Burnout nudges Booger with his elbow. “Dude, look at this one—her expression is, like, ‘Please admire my soul through my nipples.’”
Booger snorts. “Ten outta ten. Would philosophize with.”
I cross my arms. “Alright, Casanovas. That’s a reference book, not a romance novel. And those models are someone’s mother, daughter, and probably more talented than both of you combined.”
They whip around, faces red, but not ashamed.
Booger grins. “Miss Wilkins! We were just, uh… appreciating the light techniques.”
“And the shadows,” Burnout adds, too quickly.
“Uh-huh. Well, it’s time to appreciate the exit sign. We’re closing up.”
They groan in unison.
Booger flops the book closed and mutters, “Censorship in action.”
“I’m a librarian, not a censor. You can check out any book in this place,” I say, walking them toward the front door, “except the one you’re drooling on. That one’s seventy bucks and imported from France.”
Burnout pouts. “There’s nudity in France?”
“There’s also discipline in France. Go emulate that part.”
They laugh and trudge out with their backpacks sagging like overripe fruit. Booger calls over his shoulder, “Night, Miss Wilkins! Tell Miss Peggy she’s hot!”
I lock the door behind them with a dry chuckle. “Absolutely not.”
Suddenly, silence.
The kind that settles into your bones. The kind that sighs through the rafters and whispers, You’re alone again.
I lean against the circulation desk and let my smile drop. Just for a second.
The overhead lights buzz softly. Somewhere, a radiator hisses. I can hear the hum of the Coke machine in the break room and the distant ticking of the grandfather clock in the history nook.
No one left. No one is coming. Just me, my thoughts, and the same old ache in my ribs.

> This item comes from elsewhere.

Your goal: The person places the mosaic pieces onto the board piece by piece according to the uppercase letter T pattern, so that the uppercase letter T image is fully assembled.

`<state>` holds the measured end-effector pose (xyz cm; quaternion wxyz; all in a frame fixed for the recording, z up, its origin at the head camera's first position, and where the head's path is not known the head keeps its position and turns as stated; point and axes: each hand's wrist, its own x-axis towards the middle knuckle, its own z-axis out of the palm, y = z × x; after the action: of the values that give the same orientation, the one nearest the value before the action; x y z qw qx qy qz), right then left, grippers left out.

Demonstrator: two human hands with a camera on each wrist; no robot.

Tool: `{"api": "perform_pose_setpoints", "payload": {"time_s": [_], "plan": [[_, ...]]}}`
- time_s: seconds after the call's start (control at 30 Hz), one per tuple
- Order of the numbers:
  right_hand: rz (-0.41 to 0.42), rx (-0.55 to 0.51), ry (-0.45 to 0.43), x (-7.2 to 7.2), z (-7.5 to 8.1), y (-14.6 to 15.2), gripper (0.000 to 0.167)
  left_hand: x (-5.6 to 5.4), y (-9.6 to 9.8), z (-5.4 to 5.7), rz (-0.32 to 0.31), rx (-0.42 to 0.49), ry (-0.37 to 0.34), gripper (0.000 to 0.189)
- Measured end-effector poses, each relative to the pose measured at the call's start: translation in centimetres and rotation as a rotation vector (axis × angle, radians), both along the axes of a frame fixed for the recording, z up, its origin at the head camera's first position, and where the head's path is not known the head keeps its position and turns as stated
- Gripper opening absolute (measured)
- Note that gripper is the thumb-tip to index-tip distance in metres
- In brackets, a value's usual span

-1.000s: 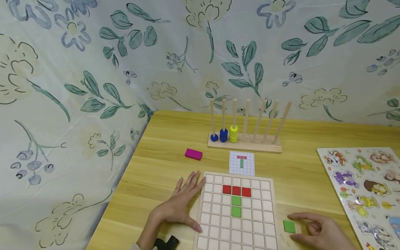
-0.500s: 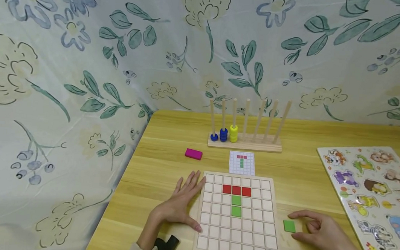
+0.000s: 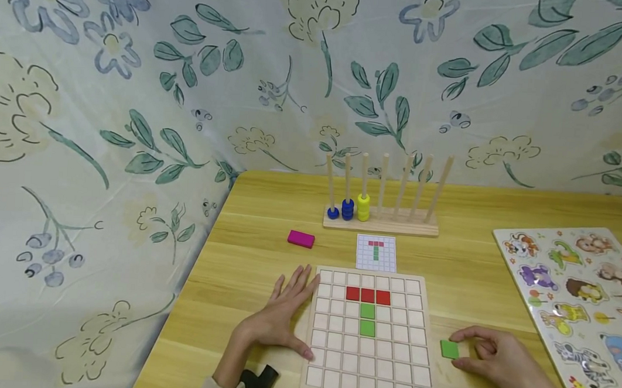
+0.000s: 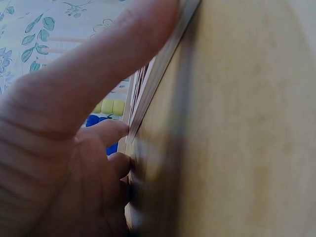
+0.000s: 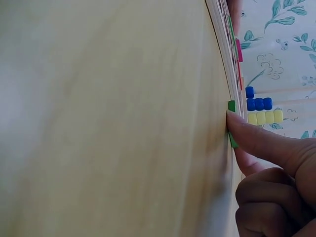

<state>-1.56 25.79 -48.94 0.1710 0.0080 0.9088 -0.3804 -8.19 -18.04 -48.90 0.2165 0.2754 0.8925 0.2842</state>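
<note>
My left hand [image 3: 275,318] lies spread beside the wooden grid board [image 3: 309,334], its index fingertip and thumb tip on the board's left edge. In the left wrist view the thumb stretches along that edge. Three red tiles [image 3: 368,295] form a row near the top of the grid, with two green tiles [image 3: 367,327] in a column below the middle one. Right of the board, my right hand [image 3: 508,359] pinches a loose green tile [image 3: 449,349] at its corners between thumb and index finger; the other fingers are curled. The right wrist view shows this green tile [image 5: 232,140] edge-on by the thumb.
A small pattern card [image 3: 376,253] lies behind the board, and a peg stand [image 3: 380,227] with blue and yellow beads stands farther back. A magenta block [image 3: 301,239] is at back left. An animal puzzle [image 3: 574,307] lies right; a black curved object [image 3: 259,381] sits by the left wrist.
My right thumb and index finger have closed in on the loose green tile, which has shifted very slightly away from me. The left hand and board stay put.
</note>
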Motion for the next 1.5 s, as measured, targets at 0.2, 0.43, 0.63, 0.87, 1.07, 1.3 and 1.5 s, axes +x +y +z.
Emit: {"api": "perform_pose_setpoints", "payload": {"time_s": [0.2,0.43,0.63,0.87,1.07,1.3,1.5], "plan": [[0.003,0.006,0.023,0.0,0.0,-0.2,0.039,0.0,0.0,0.1,0.002,0.007,-0.007,0.147],[-0.035,0.013,0.083,-0.7,1.4,-1.5,0.039,0.0,-0.1,-0.1,-0.013,0.03,0.005,0.147],[0.014,-0.104,0.042,-1.3,2.3,-5.2,0.031,0.0,-0.2,-0.2,-0.015,0.038,0.009,0.147],[0.066,-0.24,-0.019,-1.7,2.2,-9.8,0.031,0.0,-0.1,0.0,-0.013,0.034,0.003,0.147],[0.12,-0.263,0.003,-1.5,1.8,-12.0,0.027,0.0,-0.2,-0.1,-0.01,0.033,0.002,0.147],[0.114,-0.226,-0.005,-1.5,1.7,-13.0,0.026,-0.1,-0.1,-0.2,-0.013,0.022,0.01,0.147],[0.108,-0.201,-0.008,-1.5,1.4,-13.2,0.026,-0.1,-0.2,-0.3,-0.014,0.018,0.013,0.147]]}}
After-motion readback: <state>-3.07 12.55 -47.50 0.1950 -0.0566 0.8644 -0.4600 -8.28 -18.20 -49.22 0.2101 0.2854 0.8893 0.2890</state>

I love this library. But there are nights—quiet, echoing, suffocating nights—where I feel like one of the books no one checks out anymore. Still here. Still full of stories. Just gathering dust.
I push off the counter, muttering, “Alright, drama queen, mop first, existential dread later.”

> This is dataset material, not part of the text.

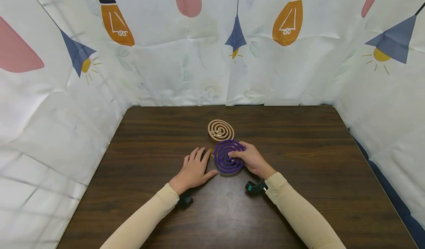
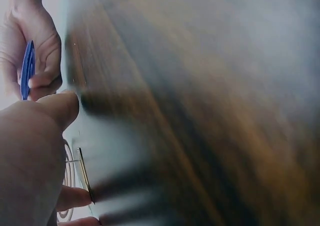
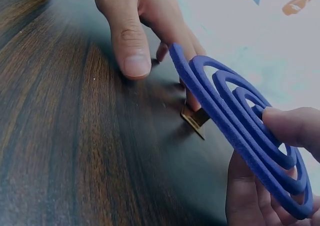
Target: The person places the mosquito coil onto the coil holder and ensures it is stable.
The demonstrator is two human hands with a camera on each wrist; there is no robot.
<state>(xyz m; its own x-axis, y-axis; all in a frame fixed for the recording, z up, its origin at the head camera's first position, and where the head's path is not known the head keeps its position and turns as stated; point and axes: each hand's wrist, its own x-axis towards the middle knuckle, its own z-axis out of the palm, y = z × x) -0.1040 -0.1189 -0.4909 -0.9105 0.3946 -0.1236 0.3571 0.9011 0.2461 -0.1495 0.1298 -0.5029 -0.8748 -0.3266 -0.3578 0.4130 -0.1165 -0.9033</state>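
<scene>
My right hand pinches a purple mosquito coil near its centre, thumb on the upper face and fingers beneath. The coil is held tilted above the table. My left hand rests on the table to the left with its fingers spread. Its index fingertip touches a small gold metal coil stand, which the purple coil partly covers in the head view. Behind both hands is a tan mosquito coil, with glints of gold metal near its centre; whether it sits on a stand I cannot tell.
All of this is on a dark brown wooden table. A white printed cloth hangs behind the table's back edge and along both sides. Each wrist wears a black camera band.
</scene>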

The cleaning cart squeaks across the tile as I do my final sweep. I pass the children’s section—little chairs neatly tucked under tiny tables—and start toward the bathrooms with the trash bin in tow.
Then the lights flicker.
I freeze.
“…okay.”
I wait.
The lights steady again. Just an old building. Power grid’s always had hiccups. Last winter, the Christmas lights shorted out half the library. I found a charred plug behind the nonfiction section and almost cried when I realized it melted through a biography of FDR.
Still.
Something about this flicker feels… heavier. Like the air thickened for a second. Like the whole building held its breath and then let it out too slow.
“Probably just the wind,” I mutter.
Except there is no wind inside.
I give the hallway a long look, then shake my head. “Too much coffee. Not enough carbs.”
I keep walking.
Toward the men’s room.
The cleaning cart bumps a tile seam and jolts. The plastic trash liner flutters like it's shivering. The hallway feels longer than usual. Like someone stretched it overnight and forgot to tell me.
It’s just a hallway.
Just a library.
Just me.
I’m fine.
I reach the bathroom door and stop.
Something smells… off.
Chemical tang, sure—cleaners and that weird lemon-urinal cake thing. But there’s something underneath it now. Something is wrong. Like burned hair. And meat left out too long.
I squint. There’s a smear near the bottom edge of the door. Greasy. Black.
My heart thumps. Hard.
“Okay. Probably a prank. Probably Booger. Or Burnout. Or… both.”
I raise the mop like a makeshift spear, grip it tight.
The smell is worse now.
It’s not just gross—it’s wrong. Something about it bypasses my nose and goes straight to my gut, like my body knows before my brain can process. Rot layered over rot, like meat left out during a blackout heatwave, slathered in cheap cologne and piss. I taste it in the back of my throat. I gag.
The light above the bathroom door buzzes—then flickers.
Once. Twice.
I freeze.
Chittering.
It starts soft, like static in the walls. But then it rises in pitch, an awful clicking rhythm, like teeth snapping in a jaw too wide to belong to anything natural. I squint toward the door. The sound’s coming from the other side.
“Booger?” My voice cracks. “Burnout? This is so not funny.”
Nothing.
I grip the doorknob.
The metal’s cold—freezing cold, like it hasn’t been touched by warm blood in years.
I recoil, rub my palm on my jeans, and try again.
My heart thuds a warning, but I’m already in it now.
I’ve seen enough horror movies to know this is the part where the smart girl leaves—but I’m not smart tonight.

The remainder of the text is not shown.